▶ _WORK TO COMPLETE_:
Scan the data beneath this task and copy each line that includes "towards".

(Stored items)
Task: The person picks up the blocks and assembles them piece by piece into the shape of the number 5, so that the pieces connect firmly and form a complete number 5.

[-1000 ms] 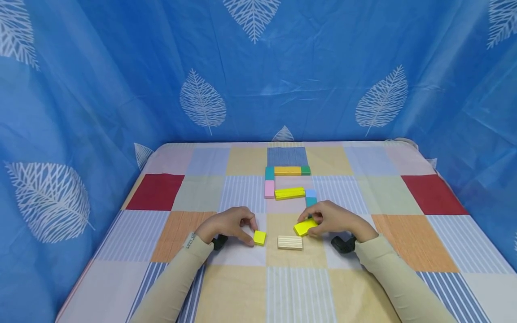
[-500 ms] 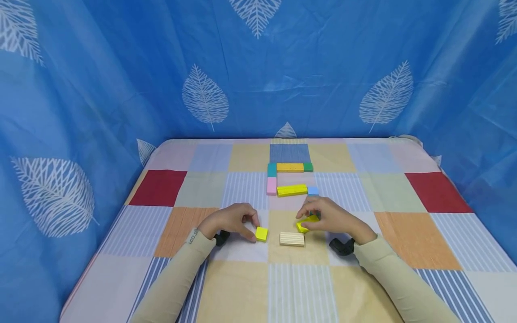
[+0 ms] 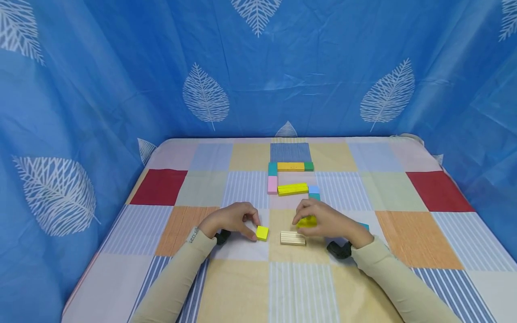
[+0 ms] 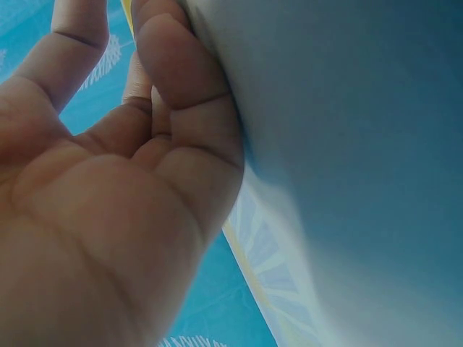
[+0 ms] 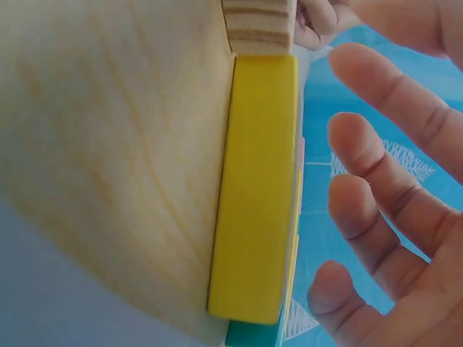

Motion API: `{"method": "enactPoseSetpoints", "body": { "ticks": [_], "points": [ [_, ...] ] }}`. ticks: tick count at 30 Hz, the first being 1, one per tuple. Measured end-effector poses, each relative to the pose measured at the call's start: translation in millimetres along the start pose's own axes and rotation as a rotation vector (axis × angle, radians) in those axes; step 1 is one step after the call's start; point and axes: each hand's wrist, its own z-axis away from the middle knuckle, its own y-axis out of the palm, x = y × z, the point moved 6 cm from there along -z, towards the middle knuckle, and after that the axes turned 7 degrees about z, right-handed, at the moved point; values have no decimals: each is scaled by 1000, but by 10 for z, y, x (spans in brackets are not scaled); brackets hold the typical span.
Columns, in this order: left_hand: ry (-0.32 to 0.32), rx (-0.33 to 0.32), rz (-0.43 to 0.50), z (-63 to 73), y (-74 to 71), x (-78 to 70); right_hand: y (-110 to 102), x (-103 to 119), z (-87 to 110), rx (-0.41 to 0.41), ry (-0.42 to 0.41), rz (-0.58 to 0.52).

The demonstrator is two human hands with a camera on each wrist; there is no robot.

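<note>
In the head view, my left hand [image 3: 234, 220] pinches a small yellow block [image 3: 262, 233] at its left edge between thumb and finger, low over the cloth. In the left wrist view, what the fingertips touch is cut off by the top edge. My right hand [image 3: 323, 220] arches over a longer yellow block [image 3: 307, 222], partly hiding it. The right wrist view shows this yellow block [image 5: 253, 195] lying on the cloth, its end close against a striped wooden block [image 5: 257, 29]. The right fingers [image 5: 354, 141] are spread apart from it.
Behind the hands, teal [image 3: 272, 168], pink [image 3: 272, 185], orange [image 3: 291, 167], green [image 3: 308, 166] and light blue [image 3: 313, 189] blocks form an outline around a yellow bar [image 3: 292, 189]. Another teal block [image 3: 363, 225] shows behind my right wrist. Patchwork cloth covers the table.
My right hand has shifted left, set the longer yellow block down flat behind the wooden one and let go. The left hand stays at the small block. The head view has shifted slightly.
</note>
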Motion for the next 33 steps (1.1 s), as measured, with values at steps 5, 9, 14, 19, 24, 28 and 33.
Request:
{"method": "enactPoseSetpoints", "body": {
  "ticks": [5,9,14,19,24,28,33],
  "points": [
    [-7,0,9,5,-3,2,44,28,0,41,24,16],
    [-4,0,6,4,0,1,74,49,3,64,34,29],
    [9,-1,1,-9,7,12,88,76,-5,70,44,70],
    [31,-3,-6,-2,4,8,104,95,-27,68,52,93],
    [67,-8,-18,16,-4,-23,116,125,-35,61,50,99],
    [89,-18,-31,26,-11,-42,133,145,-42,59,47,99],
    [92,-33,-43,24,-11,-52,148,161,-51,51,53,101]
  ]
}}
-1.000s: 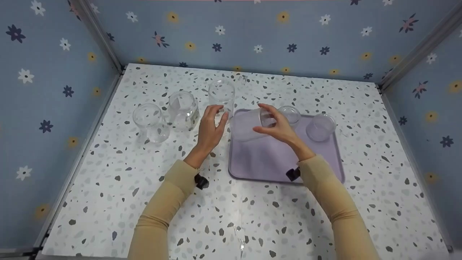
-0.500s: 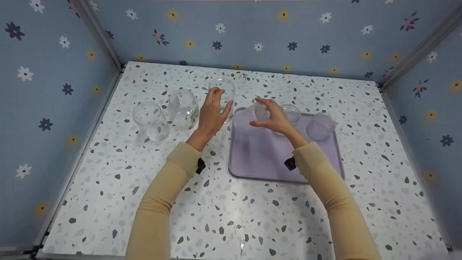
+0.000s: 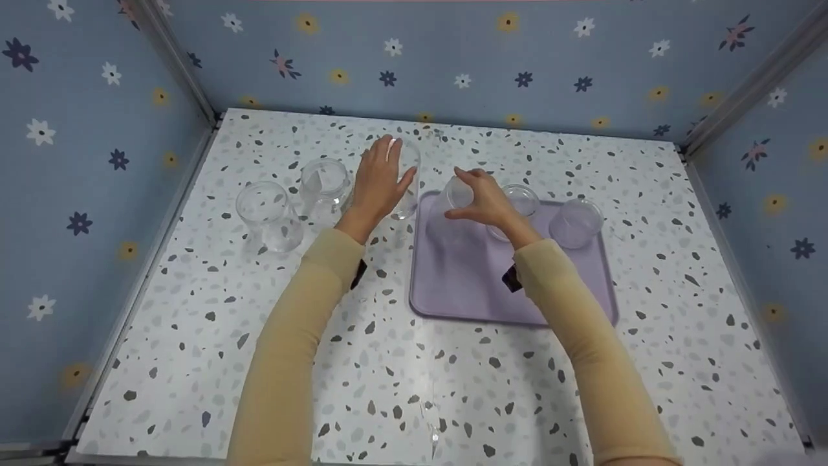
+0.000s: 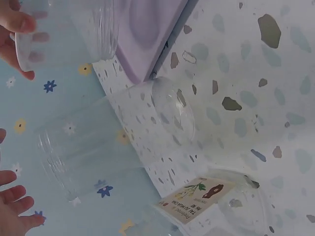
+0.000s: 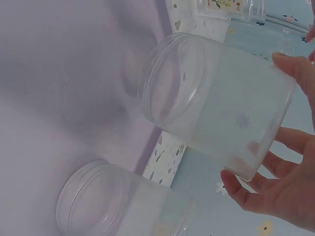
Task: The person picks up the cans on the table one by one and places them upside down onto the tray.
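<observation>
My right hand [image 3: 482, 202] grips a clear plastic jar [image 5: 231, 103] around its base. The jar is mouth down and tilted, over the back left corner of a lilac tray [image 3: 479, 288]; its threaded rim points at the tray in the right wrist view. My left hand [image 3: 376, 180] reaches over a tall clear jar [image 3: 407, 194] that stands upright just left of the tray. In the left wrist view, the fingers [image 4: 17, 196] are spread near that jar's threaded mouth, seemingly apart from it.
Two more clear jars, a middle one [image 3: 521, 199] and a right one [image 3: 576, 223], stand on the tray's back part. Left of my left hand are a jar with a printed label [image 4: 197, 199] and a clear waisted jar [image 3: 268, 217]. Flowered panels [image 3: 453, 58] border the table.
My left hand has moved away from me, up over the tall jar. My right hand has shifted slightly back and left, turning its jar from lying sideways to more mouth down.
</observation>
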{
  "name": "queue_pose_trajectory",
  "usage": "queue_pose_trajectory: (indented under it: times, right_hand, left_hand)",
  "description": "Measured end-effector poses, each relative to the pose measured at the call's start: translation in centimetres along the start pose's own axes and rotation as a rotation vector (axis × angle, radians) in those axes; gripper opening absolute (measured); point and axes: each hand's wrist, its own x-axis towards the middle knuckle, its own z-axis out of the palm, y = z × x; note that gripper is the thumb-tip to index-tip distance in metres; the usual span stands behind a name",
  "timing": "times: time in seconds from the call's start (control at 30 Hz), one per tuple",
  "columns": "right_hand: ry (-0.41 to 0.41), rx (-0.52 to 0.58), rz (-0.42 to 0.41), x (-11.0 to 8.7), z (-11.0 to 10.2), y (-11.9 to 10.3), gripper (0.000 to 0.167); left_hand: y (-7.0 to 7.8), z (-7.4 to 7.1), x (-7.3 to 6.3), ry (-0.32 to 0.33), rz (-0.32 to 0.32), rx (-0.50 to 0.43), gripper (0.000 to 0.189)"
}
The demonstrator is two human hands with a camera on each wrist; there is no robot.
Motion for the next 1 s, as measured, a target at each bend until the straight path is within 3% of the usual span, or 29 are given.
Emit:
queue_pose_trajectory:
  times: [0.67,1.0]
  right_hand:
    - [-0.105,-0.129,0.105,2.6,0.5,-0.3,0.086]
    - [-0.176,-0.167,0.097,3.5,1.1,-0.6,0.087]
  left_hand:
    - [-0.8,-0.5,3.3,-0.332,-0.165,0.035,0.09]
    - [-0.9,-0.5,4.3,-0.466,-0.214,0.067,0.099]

▶ _RESULT FOR THIS EXERCISE_:
Motion API: `{"method": "enactPoseSetpoints", "body": { "ticks": [_], "points": [ [_, ...] ] }}`. ticks: tick count at 30 Hz, the first being 1, one per tuple. Measured end-effector poses, each relative to the pose measured at the call's start: translation in millimetres along the start pose's own axes and rotation as a rotation vector (axis × angle, radians) in those axes; step 1 is one step after the call's start; point and axes: each hand's wrist, its own z-axis away from the middle knuckle, its own y-axis out of the palm, x = y × z, the point moved 6 cm from there along -z, towards the middle knuckle, and after that the axes turned 7 degrees about z, right-handed, at the moved point; values have no decimals: each is scaled by 1000, but by 10 for z, y, x (spans in brackets are not scaled); brackets hold the typical span.
  "description": "Measured end-effector poses, each relative to the pose measured at the call's start: translation in centimetres along the start pose's own axes and rotation as a rotation vector (axis × angle, radians) in those axes; gripper opening absolute (measured); point and axes: each hand's wrist, its own x-axis towards the middle knuckle, its own z-axis out of the palm, y = z × x; note that gripper is the thumb-tip to index-tip distance in metres; the usual span stands behind a name",

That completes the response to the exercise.